EXERCISE: Every line below that holds the string "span" must be copied.

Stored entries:
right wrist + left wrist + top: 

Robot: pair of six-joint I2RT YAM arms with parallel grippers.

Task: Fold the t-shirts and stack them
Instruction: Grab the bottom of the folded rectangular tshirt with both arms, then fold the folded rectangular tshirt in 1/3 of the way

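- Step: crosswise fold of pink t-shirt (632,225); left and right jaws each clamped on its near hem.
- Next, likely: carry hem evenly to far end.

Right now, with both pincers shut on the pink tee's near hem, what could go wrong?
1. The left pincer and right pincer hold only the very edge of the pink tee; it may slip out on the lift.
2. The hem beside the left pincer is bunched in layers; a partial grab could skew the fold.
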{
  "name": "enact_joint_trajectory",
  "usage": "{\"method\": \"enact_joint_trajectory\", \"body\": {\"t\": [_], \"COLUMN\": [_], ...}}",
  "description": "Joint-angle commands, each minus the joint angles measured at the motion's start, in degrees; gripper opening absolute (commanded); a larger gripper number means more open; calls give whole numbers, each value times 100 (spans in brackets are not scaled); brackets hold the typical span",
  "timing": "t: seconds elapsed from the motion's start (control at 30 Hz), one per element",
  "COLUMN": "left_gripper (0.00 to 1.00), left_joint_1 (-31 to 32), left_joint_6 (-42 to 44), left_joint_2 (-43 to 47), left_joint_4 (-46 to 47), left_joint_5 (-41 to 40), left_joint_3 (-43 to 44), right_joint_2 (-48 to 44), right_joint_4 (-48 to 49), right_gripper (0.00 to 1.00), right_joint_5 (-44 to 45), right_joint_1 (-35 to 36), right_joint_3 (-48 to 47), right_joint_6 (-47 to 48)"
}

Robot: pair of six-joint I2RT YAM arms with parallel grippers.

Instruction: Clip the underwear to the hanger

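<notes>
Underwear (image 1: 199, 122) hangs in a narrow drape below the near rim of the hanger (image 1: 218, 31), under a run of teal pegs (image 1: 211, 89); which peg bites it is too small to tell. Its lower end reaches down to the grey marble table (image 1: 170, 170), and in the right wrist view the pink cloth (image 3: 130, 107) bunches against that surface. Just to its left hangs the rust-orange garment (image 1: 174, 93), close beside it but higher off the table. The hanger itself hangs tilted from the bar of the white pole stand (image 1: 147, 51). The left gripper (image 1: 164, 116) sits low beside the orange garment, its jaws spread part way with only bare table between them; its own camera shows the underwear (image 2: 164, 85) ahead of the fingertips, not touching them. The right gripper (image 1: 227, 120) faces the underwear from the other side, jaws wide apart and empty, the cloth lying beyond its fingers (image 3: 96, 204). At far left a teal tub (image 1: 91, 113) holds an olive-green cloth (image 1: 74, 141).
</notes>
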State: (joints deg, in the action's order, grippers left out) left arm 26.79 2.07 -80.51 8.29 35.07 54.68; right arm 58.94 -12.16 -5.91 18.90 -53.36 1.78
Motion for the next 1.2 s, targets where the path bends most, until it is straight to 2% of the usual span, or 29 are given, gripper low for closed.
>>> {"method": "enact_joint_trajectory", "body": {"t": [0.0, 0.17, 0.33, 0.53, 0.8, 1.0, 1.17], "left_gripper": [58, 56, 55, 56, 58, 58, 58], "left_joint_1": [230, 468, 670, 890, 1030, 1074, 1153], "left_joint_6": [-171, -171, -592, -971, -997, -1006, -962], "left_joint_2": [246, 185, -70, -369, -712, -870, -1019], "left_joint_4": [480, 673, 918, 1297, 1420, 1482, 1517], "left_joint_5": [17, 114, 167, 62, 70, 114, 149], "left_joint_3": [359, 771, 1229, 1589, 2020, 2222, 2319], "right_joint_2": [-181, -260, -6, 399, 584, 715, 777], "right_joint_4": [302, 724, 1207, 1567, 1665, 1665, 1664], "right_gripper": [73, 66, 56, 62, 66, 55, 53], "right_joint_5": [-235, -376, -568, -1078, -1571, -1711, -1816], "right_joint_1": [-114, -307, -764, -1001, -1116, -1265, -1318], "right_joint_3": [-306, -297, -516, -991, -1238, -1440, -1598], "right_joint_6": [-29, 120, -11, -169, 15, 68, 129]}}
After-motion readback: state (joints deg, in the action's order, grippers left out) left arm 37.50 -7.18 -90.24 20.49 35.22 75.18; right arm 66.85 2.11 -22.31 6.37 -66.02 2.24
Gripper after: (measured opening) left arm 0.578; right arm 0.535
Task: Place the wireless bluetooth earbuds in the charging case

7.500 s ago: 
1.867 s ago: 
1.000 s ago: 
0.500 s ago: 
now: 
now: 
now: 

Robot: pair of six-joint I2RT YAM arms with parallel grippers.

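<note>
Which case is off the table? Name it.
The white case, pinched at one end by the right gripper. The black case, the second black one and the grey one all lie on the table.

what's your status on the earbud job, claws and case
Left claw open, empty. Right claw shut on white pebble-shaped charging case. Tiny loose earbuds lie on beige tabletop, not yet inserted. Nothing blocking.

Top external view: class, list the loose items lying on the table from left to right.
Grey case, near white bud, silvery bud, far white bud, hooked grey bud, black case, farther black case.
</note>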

THE ANSWER:
  "description": "Joint-angle commands, each minus the joint angles measured at the motion's start, in degrees; gripper opening absolute (commanded); a larger gripper number means more open; calls give whole numbers, each value times 100 (spans in brackets are not scaled); brackets hold the typical span",
Motion for the next 1.2 s, targets where the path bends most, until it is straight to 2% of the usual span, or 29 are given, gripper low for closed.

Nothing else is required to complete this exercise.